Optic costs matter. At lower interface speeds, optics were roughly 10% of the total solution cost, and systems accounted for the remaining 90%. At 400G and beyond, that equation flips. Optics become the dominant part of the total spend. This dynamic needs to change, a long-term strategy is required to make it easier to deploy both short-reach and long-haul optics solutions.

Cisco is investing in technologies like silicon photonics to accelerate the adoption of 400G and prepare for the future beyond 400G. Our recent acquisition of Luxtera brings a highly automated wafer-scale manufacturing process to Cisco that improves production volumes and quality.

Software

If silicon is the engine of a car, the software is the steering and suspension to enable phenomenal handling. Even the world’s most advanced silicon can be wasted without the right software to steer correctly and operate smoothly. Imagine the ride at 400 km/h without proper steering and suspension. Any unfortunate bump or turn could be disastrous.

To redefine the economics of operating a network, the Internet of the future needs software that recognizes operations is just as important as functionality. Cisco IOS XR7, the new release of our industry-leading Networking Operating System (NOS), has been overhauled to prioritize operations – with simplicity and automation. It has been simplified to reduce required resources, install procedures, and deployment efforts (e.g. zero-touch).

Most notably, XR7 has been completely modernized. XR7 is the first-of-its-kind cloud-enhanced NOS. XR7 can leverage new cloud-delivered SaaS deployment models from Cisco Crosswork Cloud to enhance operations. Now, operations teams can optionally consume insights and analytics as a service for agile, proactive management without the risks and resources of traditional models.

Systems

Now, we get to the “car” itself. With new silicon and new software, we can build new systems that have the performance, efficiency, and operational improvements to meet the next wave of traffic demand. Today, we introduce the Cisco 8000 series routers, new systems optimized for high-density 100GbE and 400GbE, including:

  • 2 fixed platforms – providing 10.8Tb/s of network bandwidth starting at I RU
  • 3 modular form-factor platforms – 8 slots, 12 slots and 18 slots delivering up to 115 Tbps, 172 Tbps and 260 Tbps respectively

These are systems designed without compromise and with a very bright future. No oversubscription. Full fabric redundancy. Power efficiency down to as little as 4 Watts/100Gb. That is 1/4 to 1/5th the amount of power that our nearest competitor uses. And a “clean sheet” design allows us to grow into 1.6 TbE interfaces and beyond.

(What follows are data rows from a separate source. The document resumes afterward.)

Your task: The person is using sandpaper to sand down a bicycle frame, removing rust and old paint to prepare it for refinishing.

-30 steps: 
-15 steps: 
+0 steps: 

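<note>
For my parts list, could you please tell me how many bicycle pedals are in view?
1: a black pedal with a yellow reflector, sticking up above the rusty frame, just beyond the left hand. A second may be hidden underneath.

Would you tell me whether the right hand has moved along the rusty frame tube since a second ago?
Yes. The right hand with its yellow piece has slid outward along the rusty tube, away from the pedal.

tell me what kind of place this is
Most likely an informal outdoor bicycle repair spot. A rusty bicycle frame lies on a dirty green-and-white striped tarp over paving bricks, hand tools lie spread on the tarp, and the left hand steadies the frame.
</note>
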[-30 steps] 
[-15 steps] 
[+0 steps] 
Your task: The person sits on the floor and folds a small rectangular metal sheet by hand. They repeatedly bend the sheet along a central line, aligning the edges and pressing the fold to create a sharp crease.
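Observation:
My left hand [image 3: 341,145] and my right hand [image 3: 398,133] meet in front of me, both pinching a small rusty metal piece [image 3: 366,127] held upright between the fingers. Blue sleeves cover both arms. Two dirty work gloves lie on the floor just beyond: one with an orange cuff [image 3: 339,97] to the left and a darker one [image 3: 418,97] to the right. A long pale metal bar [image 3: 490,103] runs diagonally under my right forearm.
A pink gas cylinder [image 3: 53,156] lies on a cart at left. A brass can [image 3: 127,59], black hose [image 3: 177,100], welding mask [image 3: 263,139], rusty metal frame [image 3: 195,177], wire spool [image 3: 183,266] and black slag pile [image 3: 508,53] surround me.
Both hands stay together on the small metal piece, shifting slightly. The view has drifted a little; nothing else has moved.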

Wait, there’s more. The most distinctive characteristic of the Cisco 8000 relates to trustworthiness. Networks are critical infrastructure as they connect industries, finance, utilities, and governments and service providers must maintain the integrity of their infrastructure. The chain of trustworthiness begins by knowing whether or not the hardware and software are authentic. The Cisco 8000 Series are equipped with tamper-proof hardware that serves as the root of trust to prevent any modification of the hardware or software. Next, the NOS, XR7, works with Cisco Crosswork Cloud to provide real-time visibility and control to deliver the trustworthy networks that the Internet requires.

Architectures

To grow to the size and capabilities that the next generation will demand, the Internet requires fundamental changes. We reinvented from the ground up, the DNA, the performance curve, operations, trust, and even the rules. We reinvented what Cisco does best.

And these reinventions will allow us to build the future on new architectures – converged, cloud-enhanced, and trustworthy. We that work in the networking industry will hopefully remember this moment years from now. I hope it is just as vivid a memory as Brandi Chastain’s winning goal 20 years ago.